» **Exercise description**:
In the entries below, begin at the line with "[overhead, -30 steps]" and stop after the line with "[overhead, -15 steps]"; output those lines exactly and omit the pictures.

----- Input records

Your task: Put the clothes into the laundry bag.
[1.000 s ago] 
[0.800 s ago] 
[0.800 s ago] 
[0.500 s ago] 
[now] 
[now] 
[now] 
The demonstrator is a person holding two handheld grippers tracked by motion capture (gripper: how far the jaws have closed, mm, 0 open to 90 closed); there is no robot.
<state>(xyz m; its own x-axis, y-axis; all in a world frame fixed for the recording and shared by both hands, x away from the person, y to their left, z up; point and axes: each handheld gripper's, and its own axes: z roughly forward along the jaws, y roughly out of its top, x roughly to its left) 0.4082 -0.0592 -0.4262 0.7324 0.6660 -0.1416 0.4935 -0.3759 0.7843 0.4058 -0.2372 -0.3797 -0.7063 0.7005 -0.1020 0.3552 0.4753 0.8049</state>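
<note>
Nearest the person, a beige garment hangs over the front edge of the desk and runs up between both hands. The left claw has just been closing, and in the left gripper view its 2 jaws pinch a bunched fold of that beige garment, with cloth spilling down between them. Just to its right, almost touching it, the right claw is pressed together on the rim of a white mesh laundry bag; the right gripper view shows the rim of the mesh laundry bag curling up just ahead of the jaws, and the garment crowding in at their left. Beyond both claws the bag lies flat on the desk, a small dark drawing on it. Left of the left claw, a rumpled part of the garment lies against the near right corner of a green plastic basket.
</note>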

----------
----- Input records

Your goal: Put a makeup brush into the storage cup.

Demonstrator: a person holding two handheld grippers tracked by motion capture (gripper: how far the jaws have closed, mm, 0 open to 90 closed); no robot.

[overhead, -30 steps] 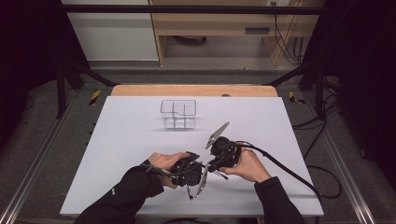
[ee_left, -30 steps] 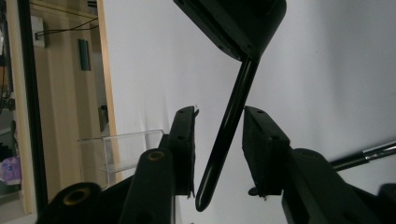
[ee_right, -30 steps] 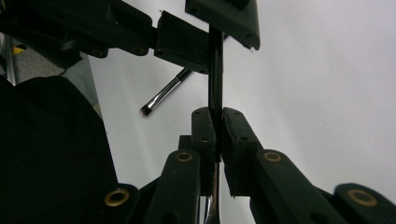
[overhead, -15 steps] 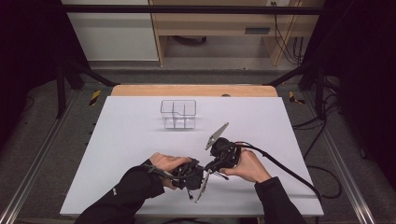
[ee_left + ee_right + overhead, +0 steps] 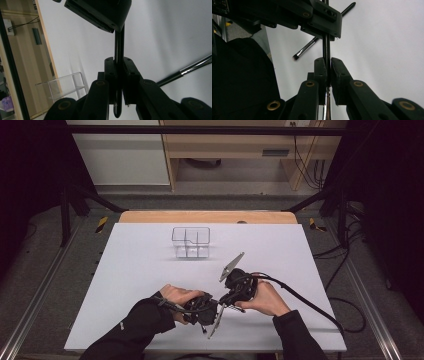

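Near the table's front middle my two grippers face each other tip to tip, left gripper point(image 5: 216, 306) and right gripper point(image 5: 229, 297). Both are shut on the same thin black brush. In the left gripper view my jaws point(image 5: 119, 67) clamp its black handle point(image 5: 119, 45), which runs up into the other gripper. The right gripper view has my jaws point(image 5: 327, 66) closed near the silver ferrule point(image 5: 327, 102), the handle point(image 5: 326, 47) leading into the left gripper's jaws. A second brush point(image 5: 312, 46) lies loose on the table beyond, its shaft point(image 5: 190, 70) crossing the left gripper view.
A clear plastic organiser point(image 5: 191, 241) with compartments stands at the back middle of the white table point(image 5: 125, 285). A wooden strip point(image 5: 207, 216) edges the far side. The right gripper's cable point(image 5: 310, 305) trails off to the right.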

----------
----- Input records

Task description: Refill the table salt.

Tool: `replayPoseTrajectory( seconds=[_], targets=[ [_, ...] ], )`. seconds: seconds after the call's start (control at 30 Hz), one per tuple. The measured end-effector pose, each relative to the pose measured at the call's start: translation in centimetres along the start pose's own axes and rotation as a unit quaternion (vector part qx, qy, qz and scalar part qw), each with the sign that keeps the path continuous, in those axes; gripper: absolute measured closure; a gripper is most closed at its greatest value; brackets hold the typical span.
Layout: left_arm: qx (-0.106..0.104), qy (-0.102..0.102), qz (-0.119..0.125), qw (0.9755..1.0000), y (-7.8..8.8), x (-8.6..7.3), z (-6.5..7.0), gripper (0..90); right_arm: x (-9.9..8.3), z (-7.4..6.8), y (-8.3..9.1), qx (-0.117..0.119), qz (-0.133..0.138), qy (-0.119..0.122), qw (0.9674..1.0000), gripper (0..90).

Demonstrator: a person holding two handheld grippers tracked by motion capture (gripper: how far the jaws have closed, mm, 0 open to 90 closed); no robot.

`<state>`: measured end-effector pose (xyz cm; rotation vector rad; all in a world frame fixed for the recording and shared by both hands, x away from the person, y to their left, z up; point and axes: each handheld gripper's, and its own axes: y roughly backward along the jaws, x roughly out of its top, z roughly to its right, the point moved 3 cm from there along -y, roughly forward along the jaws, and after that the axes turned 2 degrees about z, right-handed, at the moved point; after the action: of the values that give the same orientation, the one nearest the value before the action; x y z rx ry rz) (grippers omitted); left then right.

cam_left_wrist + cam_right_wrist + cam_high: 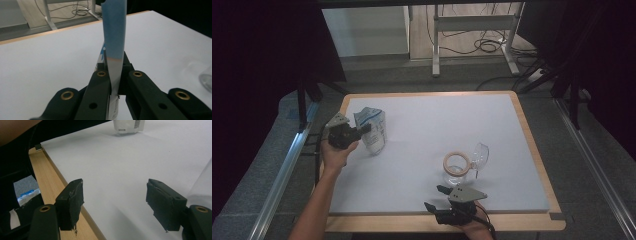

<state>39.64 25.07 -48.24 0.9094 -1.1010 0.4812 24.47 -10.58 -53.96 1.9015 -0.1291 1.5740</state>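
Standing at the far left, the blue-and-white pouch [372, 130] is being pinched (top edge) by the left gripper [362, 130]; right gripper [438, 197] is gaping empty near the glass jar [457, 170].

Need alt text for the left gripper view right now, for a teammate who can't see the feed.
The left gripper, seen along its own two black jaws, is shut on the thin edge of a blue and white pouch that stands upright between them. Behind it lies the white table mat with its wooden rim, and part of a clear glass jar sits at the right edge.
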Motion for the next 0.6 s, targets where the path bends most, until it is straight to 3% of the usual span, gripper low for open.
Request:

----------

» **Reply to the task**:
[overhead, -30 steps] 
[ee_left, -30 steps] 
[ee_right, -30 steps] 
[overhead, -15 steps] 

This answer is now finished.